** Task statement **
Below are records; report how many of their lines contain the word "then", giving only the number.
────────
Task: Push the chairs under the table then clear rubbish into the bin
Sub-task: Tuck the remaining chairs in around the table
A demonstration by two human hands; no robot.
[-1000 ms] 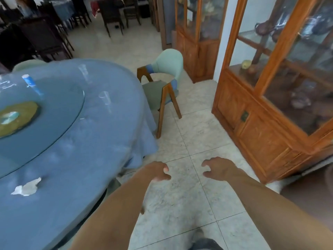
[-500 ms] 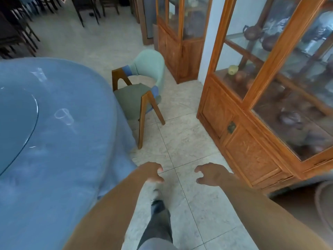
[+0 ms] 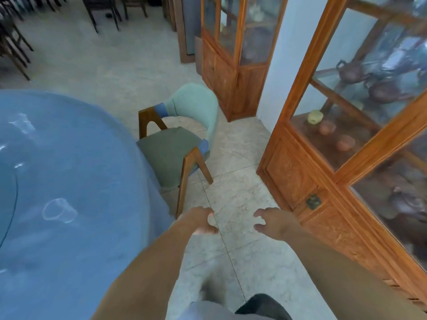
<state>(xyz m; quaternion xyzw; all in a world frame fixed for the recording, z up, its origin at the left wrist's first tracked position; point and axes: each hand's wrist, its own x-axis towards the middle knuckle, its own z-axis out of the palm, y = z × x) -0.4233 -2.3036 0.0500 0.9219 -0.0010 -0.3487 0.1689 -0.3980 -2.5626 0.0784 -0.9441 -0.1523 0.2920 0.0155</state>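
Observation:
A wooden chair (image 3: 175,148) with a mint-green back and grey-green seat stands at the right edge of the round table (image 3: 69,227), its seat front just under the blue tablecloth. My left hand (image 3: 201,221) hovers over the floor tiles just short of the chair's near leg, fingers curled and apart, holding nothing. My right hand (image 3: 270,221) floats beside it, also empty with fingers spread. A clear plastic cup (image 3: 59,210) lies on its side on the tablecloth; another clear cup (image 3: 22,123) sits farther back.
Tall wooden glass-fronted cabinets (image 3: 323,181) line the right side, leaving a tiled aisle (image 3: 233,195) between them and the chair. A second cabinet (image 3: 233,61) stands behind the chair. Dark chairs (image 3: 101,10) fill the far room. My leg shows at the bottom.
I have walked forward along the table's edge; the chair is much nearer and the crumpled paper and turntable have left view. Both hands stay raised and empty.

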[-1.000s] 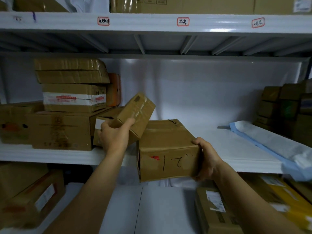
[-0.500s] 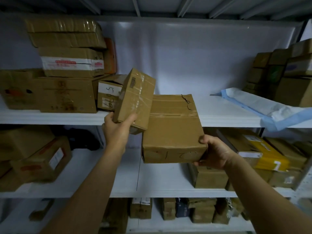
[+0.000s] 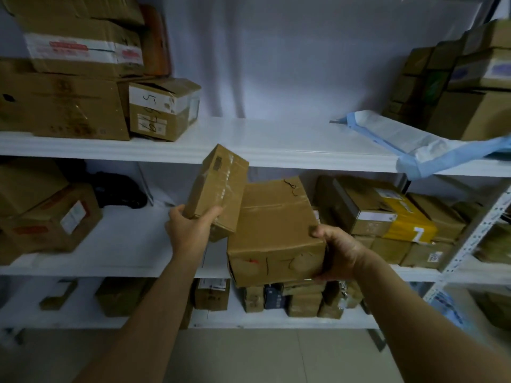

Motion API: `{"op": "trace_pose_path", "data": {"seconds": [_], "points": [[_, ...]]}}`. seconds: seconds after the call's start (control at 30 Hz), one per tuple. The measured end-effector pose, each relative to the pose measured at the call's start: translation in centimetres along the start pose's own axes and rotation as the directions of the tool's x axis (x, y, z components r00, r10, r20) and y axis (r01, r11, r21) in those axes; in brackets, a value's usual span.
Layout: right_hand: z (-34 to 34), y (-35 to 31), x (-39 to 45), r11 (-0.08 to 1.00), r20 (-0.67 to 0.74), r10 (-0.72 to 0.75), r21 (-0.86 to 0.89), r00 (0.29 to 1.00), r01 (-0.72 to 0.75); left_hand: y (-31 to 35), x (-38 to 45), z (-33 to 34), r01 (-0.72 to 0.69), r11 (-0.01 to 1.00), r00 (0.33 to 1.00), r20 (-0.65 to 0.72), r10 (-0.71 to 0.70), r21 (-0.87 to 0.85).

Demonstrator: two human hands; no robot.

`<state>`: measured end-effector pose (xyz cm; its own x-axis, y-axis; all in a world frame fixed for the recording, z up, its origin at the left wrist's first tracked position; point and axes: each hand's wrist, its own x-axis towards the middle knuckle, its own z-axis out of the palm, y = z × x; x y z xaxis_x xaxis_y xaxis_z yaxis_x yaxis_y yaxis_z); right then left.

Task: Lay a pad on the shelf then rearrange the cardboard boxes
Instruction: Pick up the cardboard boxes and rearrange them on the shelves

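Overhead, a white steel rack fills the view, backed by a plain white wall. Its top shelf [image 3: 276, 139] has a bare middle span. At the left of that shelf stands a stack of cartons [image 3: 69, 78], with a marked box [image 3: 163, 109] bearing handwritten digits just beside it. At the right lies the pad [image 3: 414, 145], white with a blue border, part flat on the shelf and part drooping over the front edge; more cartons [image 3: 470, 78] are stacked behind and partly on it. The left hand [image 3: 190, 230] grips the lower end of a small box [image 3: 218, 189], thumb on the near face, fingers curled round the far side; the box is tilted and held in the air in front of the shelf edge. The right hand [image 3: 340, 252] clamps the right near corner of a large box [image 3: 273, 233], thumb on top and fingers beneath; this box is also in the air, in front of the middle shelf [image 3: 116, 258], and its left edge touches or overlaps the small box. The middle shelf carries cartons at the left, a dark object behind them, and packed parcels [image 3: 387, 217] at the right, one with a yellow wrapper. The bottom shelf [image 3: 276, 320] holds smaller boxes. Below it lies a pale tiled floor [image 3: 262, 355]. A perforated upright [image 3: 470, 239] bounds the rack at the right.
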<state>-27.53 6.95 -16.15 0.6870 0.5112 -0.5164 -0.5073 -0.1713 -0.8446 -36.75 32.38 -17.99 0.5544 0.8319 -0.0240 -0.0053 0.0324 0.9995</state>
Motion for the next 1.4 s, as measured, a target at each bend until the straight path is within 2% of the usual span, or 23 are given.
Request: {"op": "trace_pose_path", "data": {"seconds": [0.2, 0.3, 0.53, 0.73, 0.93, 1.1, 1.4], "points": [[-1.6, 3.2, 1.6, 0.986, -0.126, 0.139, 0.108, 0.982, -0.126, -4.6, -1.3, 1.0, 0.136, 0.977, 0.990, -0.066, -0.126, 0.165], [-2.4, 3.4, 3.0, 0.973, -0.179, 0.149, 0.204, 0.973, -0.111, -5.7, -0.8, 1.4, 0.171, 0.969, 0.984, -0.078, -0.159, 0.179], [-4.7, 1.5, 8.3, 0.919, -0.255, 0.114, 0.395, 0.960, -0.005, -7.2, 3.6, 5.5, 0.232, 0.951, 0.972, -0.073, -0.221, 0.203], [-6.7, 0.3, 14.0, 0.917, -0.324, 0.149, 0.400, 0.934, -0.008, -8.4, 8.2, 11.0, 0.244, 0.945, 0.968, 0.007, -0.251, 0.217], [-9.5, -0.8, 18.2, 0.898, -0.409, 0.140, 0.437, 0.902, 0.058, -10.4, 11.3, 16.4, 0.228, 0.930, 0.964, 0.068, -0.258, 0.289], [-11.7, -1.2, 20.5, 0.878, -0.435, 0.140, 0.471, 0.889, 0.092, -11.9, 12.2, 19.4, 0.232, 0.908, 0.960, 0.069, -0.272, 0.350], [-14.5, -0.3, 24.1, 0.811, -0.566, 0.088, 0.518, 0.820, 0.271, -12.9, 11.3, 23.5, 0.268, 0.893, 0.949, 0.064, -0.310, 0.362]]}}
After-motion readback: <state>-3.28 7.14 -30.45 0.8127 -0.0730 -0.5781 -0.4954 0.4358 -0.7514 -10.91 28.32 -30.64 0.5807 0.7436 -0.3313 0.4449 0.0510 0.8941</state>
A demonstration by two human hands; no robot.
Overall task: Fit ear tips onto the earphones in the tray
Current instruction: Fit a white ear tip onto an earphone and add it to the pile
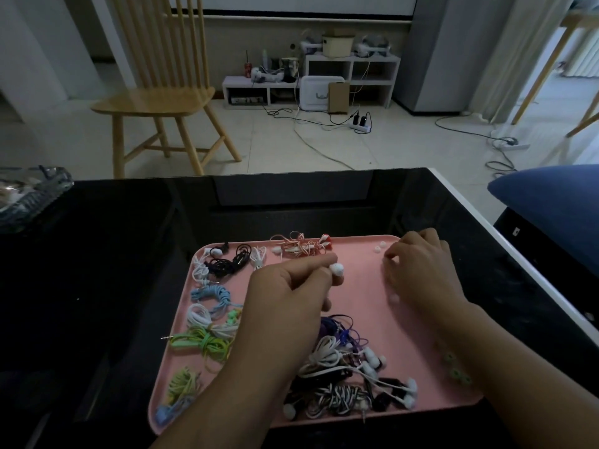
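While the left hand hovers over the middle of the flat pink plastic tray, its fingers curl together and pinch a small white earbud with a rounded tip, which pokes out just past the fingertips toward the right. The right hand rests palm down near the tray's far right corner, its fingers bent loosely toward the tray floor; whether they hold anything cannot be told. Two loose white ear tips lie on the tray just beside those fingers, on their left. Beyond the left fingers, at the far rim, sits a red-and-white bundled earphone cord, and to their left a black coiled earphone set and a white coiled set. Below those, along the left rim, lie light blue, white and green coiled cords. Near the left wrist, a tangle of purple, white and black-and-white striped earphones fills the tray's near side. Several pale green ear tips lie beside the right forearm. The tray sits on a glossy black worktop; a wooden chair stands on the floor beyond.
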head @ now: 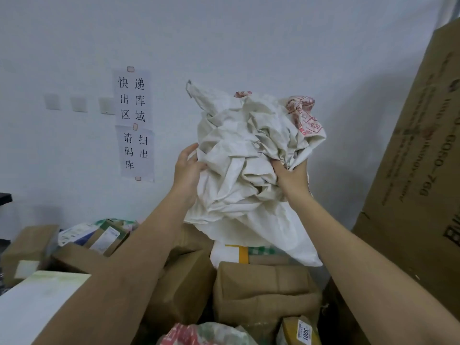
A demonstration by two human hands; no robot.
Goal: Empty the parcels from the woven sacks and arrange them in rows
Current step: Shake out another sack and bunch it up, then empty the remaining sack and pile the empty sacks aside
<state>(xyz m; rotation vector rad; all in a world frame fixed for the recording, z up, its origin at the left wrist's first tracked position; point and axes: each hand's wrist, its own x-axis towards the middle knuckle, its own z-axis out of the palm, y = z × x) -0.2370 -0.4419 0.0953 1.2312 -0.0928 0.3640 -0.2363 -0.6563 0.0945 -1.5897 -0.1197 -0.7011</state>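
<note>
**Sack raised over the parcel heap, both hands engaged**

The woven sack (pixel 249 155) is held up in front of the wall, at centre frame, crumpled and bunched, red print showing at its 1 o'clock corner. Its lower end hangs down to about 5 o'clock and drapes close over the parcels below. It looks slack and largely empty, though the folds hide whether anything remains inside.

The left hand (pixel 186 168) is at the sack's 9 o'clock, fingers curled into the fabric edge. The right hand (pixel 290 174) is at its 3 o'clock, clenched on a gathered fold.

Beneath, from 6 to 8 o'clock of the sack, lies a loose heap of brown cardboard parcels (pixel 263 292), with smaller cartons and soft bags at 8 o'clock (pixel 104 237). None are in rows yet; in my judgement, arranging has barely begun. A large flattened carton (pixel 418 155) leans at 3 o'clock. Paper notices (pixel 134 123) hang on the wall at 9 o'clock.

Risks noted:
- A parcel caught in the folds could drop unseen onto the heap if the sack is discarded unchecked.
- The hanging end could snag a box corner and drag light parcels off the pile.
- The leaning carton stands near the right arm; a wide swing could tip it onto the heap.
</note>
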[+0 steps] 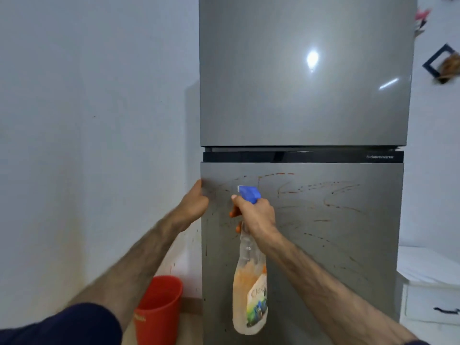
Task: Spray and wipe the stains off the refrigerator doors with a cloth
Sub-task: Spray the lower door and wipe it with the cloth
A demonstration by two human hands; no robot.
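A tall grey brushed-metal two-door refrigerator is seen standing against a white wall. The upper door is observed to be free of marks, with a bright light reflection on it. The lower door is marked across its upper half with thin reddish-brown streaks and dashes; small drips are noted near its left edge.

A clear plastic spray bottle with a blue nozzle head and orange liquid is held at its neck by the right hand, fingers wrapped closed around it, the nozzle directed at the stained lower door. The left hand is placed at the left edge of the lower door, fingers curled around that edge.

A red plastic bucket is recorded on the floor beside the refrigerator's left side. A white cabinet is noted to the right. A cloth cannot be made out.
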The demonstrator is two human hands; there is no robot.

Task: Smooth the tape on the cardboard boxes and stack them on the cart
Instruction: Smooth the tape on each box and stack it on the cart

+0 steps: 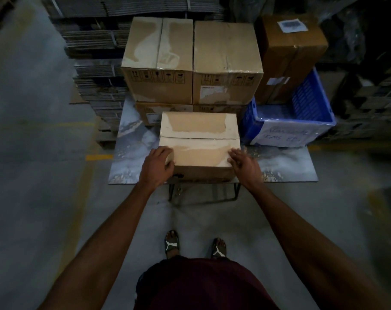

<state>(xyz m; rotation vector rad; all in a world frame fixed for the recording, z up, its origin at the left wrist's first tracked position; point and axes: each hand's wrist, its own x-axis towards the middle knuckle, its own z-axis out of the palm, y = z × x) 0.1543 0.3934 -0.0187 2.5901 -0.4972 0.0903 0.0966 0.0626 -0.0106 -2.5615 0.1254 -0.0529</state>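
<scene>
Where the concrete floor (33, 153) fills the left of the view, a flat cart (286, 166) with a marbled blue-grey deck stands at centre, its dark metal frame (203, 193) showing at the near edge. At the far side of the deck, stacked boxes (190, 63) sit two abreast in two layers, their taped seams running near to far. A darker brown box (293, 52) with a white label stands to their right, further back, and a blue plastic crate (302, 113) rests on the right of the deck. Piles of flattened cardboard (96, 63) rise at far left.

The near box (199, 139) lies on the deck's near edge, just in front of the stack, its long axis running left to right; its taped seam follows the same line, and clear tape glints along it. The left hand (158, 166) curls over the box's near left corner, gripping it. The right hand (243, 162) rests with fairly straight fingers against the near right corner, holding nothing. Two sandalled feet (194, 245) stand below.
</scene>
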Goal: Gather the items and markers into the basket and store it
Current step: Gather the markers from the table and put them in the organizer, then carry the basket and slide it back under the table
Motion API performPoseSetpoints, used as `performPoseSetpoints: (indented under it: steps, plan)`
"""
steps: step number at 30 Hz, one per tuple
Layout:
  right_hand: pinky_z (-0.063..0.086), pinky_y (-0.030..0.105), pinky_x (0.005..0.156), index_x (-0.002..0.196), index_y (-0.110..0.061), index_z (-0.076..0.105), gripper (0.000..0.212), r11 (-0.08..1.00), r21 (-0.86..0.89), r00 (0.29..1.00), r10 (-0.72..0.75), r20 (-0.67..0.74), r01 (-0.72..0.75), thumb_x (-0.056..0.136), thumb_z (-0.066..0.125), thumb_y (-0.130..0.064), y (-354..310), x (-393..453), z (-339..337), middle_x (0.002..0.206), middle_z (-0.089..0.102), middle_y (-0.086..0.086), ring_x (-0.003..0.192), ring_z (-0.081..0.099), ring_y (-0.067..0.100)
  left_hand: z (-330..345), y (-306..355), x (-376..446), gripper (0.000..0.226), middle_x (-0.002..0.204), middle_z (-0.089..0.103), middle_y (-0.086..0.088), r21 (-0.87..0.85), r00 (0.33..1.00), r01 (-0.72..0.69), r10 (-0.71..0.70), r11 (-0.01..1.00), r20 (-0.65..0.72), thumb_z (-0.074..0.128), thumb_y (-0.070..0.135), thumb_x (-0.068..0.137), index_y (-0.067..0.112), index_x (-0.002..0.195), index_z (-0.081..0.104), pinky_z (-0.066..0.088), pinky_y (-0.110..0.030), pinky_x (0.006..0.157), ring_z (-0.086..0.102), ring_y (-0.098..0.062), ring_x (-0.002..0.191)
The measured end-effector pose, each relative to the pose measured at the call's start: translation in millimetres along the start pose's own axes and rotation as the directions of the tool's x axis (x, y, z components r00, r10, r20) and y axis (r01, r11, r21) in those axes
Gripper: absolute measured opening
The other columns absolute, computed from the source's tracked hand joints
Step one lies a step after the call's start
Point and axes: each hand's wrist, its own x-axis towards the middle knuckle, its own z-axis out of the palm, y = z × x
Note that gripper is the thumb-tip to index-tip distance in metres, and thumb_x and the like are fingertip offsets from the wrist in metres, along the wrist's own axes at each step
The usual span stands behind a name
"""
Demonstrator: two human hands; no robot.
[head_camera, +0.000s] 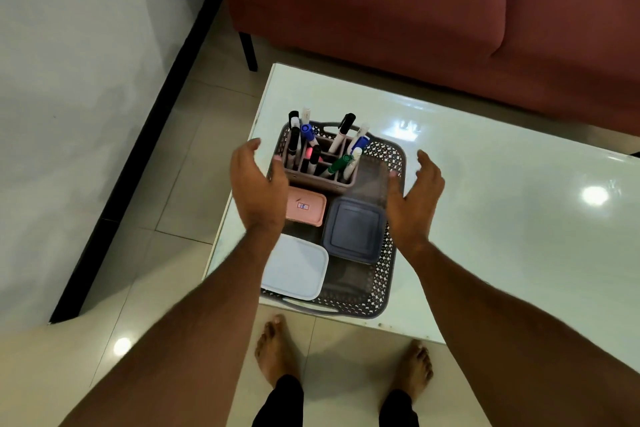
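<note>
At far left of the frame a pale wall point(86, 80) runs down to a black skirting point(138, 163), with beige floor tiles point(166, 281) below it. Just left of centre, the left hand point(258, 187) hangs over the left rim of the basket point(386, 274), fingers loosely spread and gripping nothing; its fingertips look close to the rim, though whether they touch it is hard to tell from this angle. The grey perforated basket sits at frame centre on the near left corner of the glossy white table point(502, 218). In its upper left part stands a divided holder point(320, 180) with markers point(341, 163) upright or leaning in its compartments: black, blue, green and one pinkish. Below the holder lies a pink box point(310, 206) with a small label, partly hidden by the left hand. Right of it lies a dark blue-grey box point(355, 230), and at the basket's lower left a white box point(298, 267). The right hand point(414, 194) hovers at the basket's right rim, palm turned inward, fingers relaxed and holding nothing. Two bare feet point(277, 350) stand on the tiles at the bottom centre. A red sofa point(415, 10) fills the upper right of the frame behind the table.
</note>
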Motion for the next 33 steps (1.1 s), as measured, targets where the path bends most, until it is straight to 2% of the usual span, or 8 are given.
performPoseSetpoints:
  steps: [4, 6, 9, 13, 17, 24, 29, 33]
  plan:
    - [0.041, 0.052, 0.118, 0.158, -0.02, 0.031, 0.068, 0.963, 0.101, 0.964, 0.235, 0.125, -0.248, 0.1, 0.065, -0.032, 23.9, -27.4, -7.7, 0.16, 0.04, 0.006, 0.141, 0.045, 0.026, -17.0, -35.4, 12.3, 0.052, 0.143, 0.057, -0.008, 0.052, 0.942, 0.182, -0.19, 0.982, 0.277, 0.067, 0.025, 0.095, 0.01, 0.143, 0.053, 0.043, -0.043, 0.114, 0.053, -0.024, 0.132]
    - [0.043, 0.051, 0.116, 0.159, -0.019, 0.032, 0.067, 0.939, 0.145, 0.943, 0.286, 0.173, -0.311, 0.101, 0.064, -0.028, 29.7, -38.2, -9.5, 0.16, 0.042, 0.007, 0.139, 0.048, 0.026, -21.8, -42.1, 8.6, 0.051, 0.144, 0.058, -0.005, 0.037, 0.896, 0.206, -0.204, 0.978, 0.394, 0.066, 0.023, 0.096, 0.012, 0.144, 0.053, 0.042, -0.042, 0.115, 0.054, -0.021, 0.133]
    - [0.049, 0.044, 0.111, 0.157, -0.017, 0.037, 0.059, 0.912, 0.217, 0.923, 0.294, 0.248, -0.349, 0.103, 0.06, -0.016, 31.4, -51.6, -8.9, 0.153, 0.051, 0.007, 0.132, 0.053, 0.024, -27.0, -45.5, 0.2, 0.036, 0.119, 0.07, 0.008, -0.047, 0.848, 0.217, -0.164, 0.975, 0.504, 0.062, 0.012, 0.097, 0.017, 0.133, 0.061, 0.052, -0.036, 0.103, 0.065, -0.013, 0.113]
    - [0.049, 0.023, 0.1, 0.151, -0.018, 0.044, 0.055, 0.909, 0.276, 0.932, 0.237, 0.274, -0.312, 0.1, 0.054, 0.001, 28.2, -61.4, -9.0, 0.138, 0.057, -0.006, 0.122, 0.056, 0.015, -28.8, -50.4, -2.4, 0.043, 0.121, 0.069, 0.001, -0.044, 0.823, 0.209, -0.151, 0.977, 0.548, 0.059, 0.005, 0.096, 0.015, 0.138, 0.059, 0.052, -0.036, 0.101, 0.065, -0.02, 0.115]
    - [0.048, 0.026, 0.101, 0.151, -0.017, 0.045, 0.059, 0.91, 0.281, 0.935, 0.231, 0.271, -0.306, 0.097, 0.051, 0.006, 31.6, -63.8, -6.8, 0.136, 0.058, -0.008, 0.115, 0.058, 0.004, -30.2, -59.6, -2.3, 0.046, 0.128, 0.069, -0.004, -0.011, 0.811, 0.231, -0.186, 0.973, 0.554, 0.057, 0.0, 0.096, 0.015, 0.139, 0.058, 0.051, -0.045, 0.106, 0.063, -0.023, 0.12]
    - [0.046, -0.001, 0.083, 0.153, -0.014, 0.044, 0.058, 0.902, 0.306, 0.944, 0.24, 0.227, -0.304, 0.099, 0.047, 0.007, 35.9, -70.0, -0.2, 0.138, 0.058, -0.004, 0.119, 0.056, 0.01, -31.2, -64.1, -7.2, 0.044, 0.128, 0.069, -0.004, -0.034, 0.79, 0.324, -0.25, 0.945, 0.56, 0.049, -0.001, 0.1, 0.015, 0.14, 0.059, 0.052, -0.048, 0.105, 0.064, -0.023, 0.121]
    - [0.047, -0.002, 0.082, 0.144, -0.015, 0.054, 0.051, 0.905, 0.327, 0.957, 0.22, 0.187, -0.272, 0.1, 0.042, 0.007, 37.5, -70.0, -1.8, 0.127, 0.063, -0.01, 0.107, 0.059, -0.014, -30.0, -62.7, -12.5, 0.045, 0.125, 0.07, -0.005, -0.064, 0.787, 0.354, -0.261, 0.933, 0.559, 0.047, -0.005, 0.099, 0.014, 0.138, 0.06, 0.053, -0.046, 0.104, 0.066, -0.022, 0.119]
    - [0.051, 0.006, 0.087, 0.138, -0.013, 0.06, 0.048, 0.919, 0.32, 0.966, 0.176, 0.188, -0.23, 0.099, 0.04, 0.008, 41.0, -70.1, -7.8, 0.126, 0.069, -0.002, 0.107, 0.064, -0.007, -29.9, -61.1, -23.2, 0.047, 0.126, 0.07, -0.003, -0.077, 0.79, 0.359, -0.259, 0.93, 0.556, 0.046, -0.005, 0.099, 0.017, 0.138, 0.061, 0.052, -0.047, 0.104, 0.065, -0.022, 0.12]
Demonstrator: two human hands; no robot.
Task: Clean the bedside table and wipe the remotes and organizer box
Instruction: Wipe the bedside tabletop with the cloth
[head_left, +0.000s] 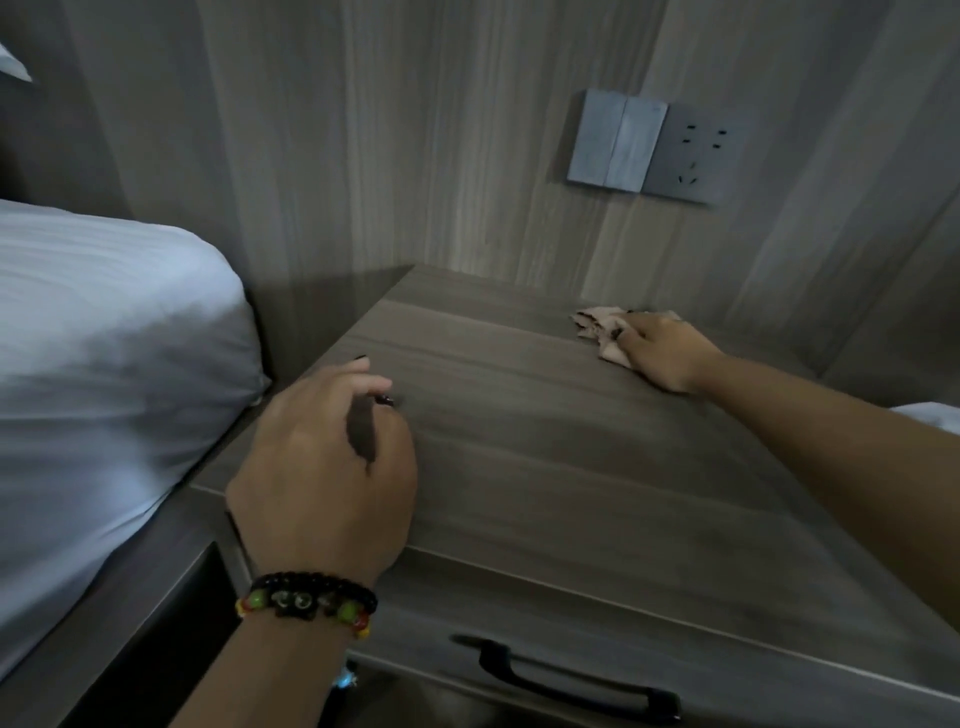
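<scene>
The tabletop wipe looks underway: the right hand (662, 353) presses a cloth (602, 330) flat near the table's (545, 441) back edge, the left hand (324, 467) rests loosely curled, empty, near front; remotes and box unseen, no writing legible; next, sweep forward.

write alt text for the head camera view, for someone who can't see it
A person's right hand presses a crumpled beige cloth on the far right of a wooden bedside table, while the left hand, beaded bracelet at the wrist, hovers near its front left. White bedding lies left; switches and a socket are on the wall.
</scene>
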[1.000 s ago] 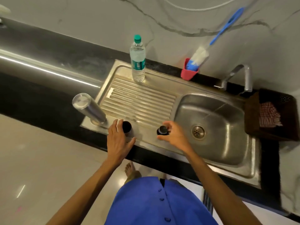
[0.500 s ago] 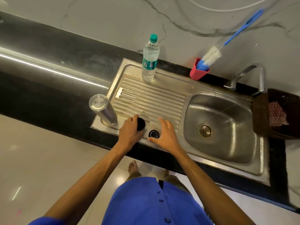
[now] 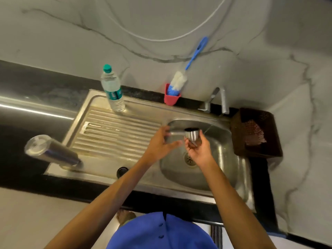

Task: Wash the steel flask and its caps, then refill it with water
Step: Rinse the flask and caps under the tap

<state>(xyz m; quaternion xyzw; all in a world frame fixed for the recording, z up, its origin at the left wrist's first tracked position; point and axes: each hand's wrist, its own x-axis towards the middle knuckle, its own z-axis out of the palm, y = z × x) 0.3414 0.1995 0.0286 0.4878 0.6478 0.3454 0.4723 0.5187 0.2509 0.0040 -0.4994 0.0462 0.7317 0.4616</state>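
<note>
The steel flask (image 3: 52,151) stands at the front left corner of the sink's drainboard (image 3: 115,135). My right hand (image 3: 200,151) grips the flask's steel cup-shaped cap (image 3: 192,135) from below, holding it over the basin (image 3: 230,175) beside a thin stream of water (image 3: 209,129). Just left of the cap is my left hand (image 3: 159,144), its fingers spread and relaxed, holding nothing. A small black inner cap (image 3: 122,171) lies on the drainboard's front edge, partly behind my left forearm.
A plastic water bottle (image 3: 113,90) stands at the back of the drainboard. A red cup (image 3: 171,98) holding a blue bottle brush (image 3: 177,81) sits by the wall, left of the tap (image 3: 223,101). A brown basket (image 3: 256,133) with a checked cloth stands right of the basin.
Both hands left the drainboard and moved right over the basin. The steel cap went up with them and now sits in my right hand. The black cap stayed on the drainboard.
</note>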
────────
** Answer to this task **
6